I haven’t cut Girl B out of my life completely. That’s pretty hard to do considering we do still work together. But I’ve halted all efforts to continue to get to know her. We talked about this and she understands and wants me to do what’s best for me. And while secretly I want her to fight for me (fantasy world), I knew that would be the exact response I’d get from her. She’s a very cool girl and one day we’ll be just regular plain old boring friends.
This whole situation and being attracted to girls in general makes me feel like an addict sometimes. In the almost 2 weeks since I “cut things off” (I still haven’t decided what to call it), I’ve wanted to freaking bang my head into the wall about 85% of the time. I seriously feel like I’m going through withdrawals. It seriously takes a very very conscious and concentrated and continuous effort NOT to talk to Girl B. Why is it so hard? Why can’t I just let it go? Why does it feel like I can’t think of anything else but talking to her? I feel quite foolish. I feel weak. I feel like I can’t control myself. I feel like an addict.
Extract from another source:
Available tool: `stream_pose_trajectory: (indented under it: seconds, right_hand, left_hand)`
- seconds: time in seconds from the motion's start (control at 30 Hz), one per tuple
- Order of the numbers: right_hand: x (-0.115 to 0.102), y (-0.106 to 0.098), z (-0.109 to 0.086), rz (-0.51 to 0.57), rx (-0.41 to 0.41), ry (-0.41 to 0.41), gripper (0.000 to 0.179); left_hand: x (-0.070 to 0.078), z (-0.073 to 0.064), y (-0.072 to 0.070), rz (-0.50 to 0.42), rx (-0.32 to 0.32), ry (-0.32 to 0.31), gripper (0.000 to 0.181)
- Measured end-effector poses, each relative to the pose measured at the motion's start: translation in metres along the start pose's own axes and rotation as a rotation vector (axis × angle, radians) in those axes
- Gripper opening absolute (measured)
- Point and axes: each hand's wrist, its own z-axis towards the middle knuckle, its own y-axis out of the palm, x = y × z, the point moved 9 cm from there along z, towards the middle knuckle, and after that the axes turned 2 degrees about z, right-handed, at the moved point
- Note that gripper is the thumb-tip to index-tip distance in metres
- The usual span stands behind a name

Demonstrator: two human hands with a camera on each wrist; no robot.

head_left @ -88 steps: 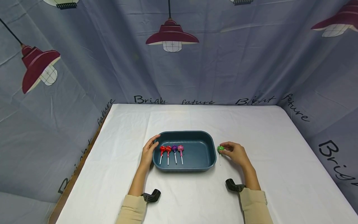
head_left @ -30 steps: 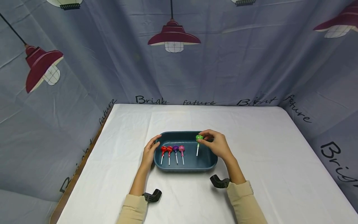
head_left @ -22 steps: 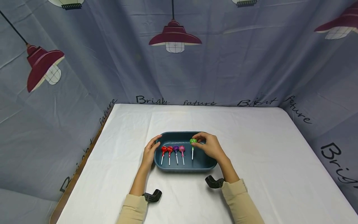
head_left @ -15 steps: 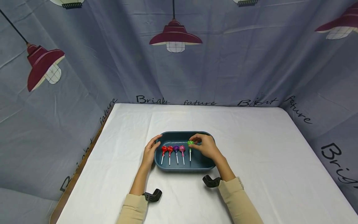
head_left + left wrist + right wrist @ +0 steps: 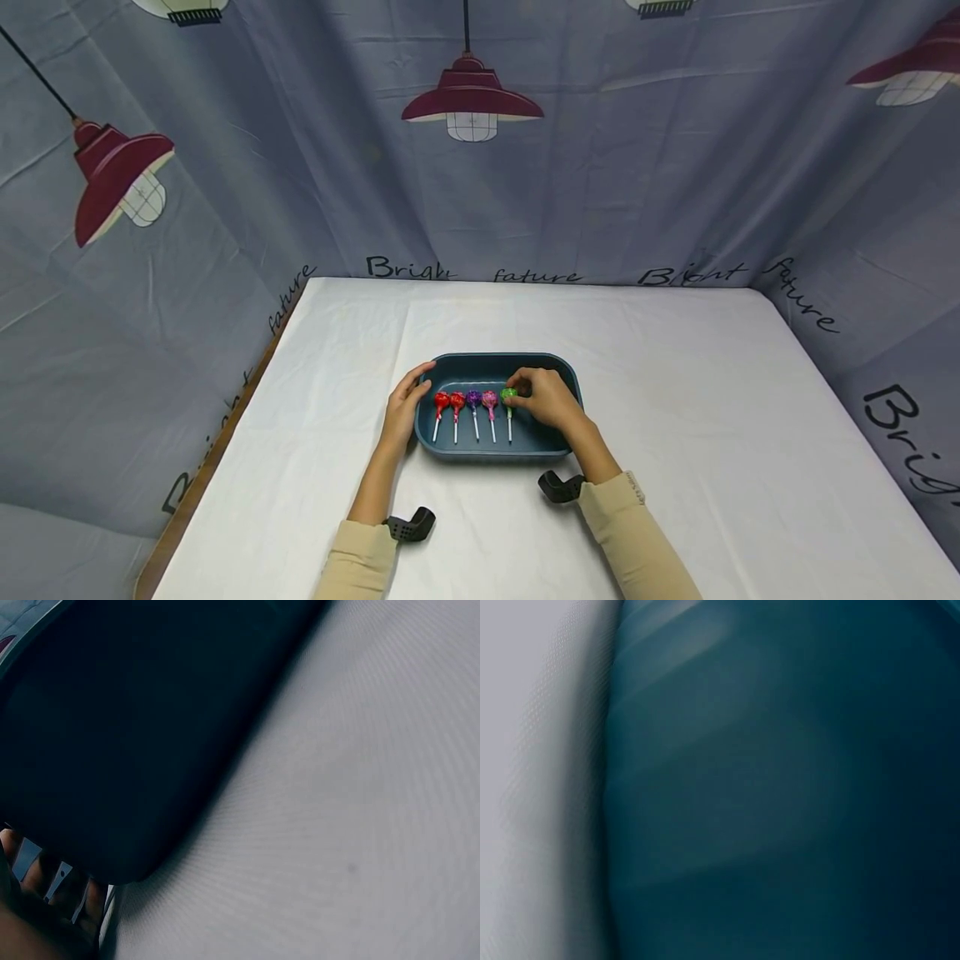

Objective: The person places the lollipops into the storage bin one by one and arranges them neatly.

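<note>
A dark teal tray (image 5: 546, 451) lies on the table with a row of lollipops inside. From the left come a red lollipop (image 5: 441, 400), another red lollipop (image 5: 457, 401), a purple lollipop (image 5: 473, 399) and a pink lollipop (image 5: 490, 400), their white sticks pointing toward me. To the right of the pink one, my right hand (image 5: 551, 398) pinches a green lollipop (image 5: 508, 395) by its head, its stick lined up with the others. My left hand (image 5: 401, 410) rests against the tray's left end, fingers extended along the outside and thumb at the rim.
A white cloth (image 5: 660, 375) covers the table. Grey curtains printed with red lamps surround it on the back and sides. Black wrist cameras (image 5: 412, 525) sit on both wrists, the right one close to the tray's front edge. Both wrist views show mainly the tray's outer wall.
My right hand has brought the green lollipop from beside the tray's right end, over the rim and leftward, then lowered it next to the pink one. My left hand has stayed at the tray.
</note>
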Motion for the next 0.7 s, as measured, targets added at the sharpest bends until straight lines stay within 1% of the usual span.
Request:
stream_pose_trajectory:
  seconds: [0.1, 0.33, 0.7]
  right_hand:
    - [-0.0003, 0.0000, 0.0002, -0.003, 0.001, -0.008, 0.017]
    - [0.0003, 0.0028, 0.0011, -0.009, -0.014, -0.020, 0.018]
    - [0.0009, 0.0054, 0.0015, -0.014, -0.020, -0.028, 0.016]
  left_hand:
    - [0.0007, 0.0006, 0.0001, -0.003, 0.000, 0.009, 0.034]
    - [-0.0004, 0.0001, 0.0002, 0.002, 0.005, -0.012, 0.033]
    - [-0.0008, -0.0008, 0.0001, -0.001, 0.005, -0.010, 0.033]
I’m not questioning my decision to stop talking to Girl B. I’m good with that. I still think it sucks but I think it’s best for now. Just to be clear. 🙂
I’ve been doing some thinking about this and trying to see it from a different perspective. I’ve been focusing so much on this one little battle that I’m forgetting there’s a bigger war to be fought. I’m frustrated because I feel so weak, but it’s in my weakness that He is strong. I’m pissed that I can’t control myself, but it’s not my job to control. It’s my job to bow down and hand over my burdens. These are easy things to type. They are harder to do. But I’m working on it.
I’ve been clutching to these words a friend told me last week. “One easy step toward what is not right today is two more painful steps you’ll have to take tomorrow.” When I want to take that one step toward Girl B, I must take that step toward my God who has His arms out waiting for me. Somedays it’s a teeny-tiny miniscule step, but as long as it’s toward Him, it’s a good day.